Tuesday, July 30, 2013

How to Be A Fat Bitch #1: You Are Not Giving Up.

Hell no I am not giving up, I am just getting started! I am just starting to love myself in a real, deep, and tangible way. I am just starting to embrace my body for all that it is. I am just starting to really look in the mirror and see. See my body and how it looks in the clothing I choose to wear. No sir, I am not giving up by FINALLY accepting myself and every single inch of who I am. I am just starting to LIVE! (At 38 years old, it’s about damn time too!)


How to Be A Fat Bitch #1: You Are Not Giving Up.
Assignment: Write down 5 things that you are going to do that make you happy. Not "even though you are fat" but because you are fat and awesome. 5 things that have nothing to do with trying for the sake of others. 5 things for yourself and your well being. Like "go out dancing and actually dance", "throw away my scale", "make something yummy and bring it to work to share", "join a yoga class" and "wear that tight leopard skirt". Blog it, Instagram it, Tweet it (#fatbitchecourse, #nearsightedowl), etc. and share it in the comments below. EXTRA CREDIT: Do some of them!

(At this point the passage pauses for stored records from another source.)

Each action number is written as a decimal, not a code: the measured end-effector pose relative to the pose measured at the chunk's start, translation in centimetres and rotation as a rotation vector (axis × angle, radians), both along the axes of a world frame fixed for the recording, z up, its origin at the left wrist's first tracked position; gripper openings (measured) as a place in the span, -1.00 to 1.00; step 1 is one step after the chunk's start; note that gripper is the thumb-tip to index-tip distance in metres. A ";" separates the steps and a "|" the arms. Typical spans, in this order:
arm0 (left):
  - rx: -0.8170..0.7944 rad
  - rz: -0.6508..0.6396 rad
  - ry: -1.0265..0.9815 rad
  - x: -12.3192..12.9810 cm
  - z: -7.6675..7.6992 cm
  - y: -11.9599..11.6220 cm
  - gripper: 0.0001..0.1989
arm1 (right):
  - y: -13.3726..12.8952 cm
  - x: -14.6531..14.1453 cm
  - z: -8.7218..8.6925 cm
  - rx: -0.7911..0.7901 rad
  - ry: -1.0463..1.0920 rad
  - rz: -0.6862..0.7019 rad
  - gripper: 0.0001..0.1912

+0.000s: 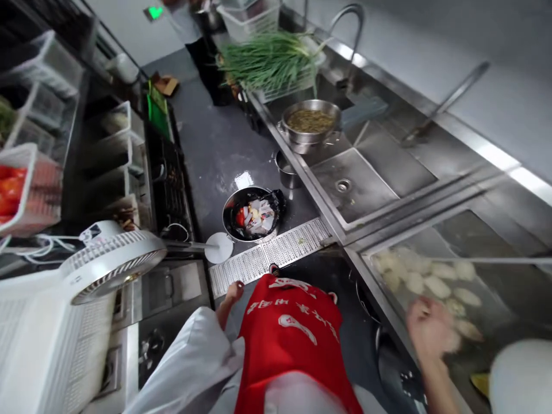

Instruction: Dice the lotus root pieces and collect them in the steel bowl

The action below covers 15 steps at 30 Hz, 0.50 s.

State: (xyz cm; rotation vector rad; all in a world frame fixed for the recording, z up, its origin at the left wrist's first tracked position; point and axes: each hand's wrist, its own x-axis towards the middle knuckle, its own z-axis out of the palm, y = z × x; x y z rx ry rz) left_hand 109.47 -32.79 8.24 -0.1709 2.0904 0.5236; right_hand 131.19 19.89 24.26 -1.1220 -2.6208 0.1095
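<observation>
My right hand (431,328), slightly blurred, is curled closed over the near edge of a steel sink at the right. Nothing shows in its fingers. Close by, several pale oblong pieces that look like peeled potatoes (437,286) lie in the sink, seemingly in water. My left hand (235,291) hangs low beside my red apron (293,339), its fingers curled in with no object visible. In front of me on the floor stands a metal bin (228,215) with a black bag; it holds scraps (259,215).
Green onions (271,60) fill a basket at the counter's far end, near a steel pot (308,138) with brownish contents. A fan (112,264) and a crate of tomatoes (30,184) stand left. A metal drain grate (276,253) crosses the floor; another person (202,57) stands farther off.
</observation>
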 end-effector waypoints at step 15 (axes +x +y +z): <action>-0.016 0.144 0.156 -31.1 -18.6 -6.8 -0.75 | -21.1 -52.1 -24.3 -0.438 -1.078 0.724 -0.73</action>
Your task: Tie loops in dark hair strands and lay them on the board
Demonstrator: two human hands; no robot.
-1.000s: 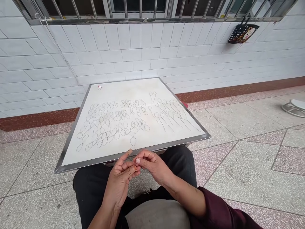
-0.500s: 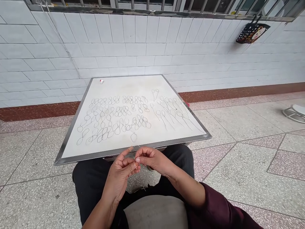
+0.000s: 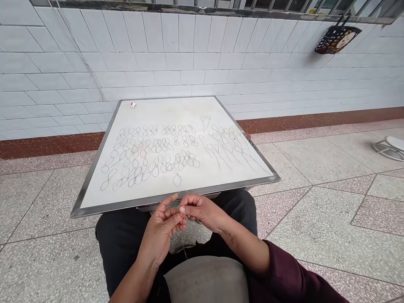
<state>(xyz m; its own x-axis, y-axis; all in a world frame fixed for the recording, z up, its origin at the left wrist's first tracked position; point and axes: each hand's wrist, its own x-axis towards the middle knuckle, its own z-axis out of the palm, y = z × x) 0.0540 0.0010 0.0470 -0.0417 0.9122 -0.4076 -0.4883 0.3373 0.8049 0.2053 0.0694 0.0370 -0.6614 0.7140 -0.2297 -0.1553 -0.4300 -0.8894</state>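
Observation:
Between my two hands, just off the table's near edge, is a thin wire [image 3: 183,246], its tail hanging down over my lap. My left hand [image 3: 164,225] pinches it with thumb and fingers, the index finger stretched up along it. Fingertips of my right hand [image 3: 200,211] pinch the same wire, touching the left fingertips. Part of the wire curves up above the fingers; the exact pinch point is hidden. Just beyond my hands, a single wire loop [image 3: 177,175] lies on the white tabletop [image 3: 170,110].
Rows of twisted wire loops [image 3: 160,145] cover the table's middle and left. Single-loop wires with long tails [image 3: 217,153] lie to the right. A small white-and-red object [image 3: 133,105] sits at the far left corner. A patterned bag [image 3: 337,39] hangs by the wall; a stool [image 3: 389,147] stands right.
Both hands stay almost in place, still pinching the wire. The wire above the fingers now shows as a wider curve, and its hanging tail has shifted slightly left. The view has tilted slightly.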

1. Dye my hair Purple! Accomplished!
2. Make a habit of walking an hour a day or riding my stationary bike.
3. Sort out and build my blog.
4. Read more.
5. Write every day.

Discussion: How do you deal with people that make assumptions about you based on being fat? Is the best revenge to live well and be happy? How do you feel about the concept of there being a "good fatty" and a "bad fatty" perceived in society?

I haven’t experienced any obvious, blatant, assumptions being made about me in regards to what I can or cannot do based my weight in any recent memory. However, I often wonder if people correlate their perception of my intelligence with my weight. I am not certain it happens, but it has crossed my mind. If I were to experience some in-my-face sizeism, my first instinct is to immediately internalize the entire situation. Then I will start up my mental merry go round, putting a piece of the incident on each and every horse on the damn thing, turn it on and let it run. Sometimes for hours, days, weeks at a time, depending on the severity of the situation. If a trusted loved one is around, they will be lucky enough to get to listen to me dissect the situation ad nauseum. It is a fruitless endeavor. I should take up running, maybe that would help.

I didn’t know there was such a concept as being a “good fatty” and a “bad fatty”. For those of you who also don’t know, here’s the skinny. A “good fatty” is a fatty who is trying. Trying to lose weight. All. The. Time. As long as they are dieting, exercising, working at losing weight, and apologizing to the world for being fat, they are a “good fatty”. A “bad fatty” is someone who does none of these things. Especially not apologizing for existing. In my opinion, those fatty’s are the best fatty’s on the planet. I am proud to finally be one of them. 

Yes. The best revenge is to live well and be happy. (Or to put fire ants in their sock drawer.)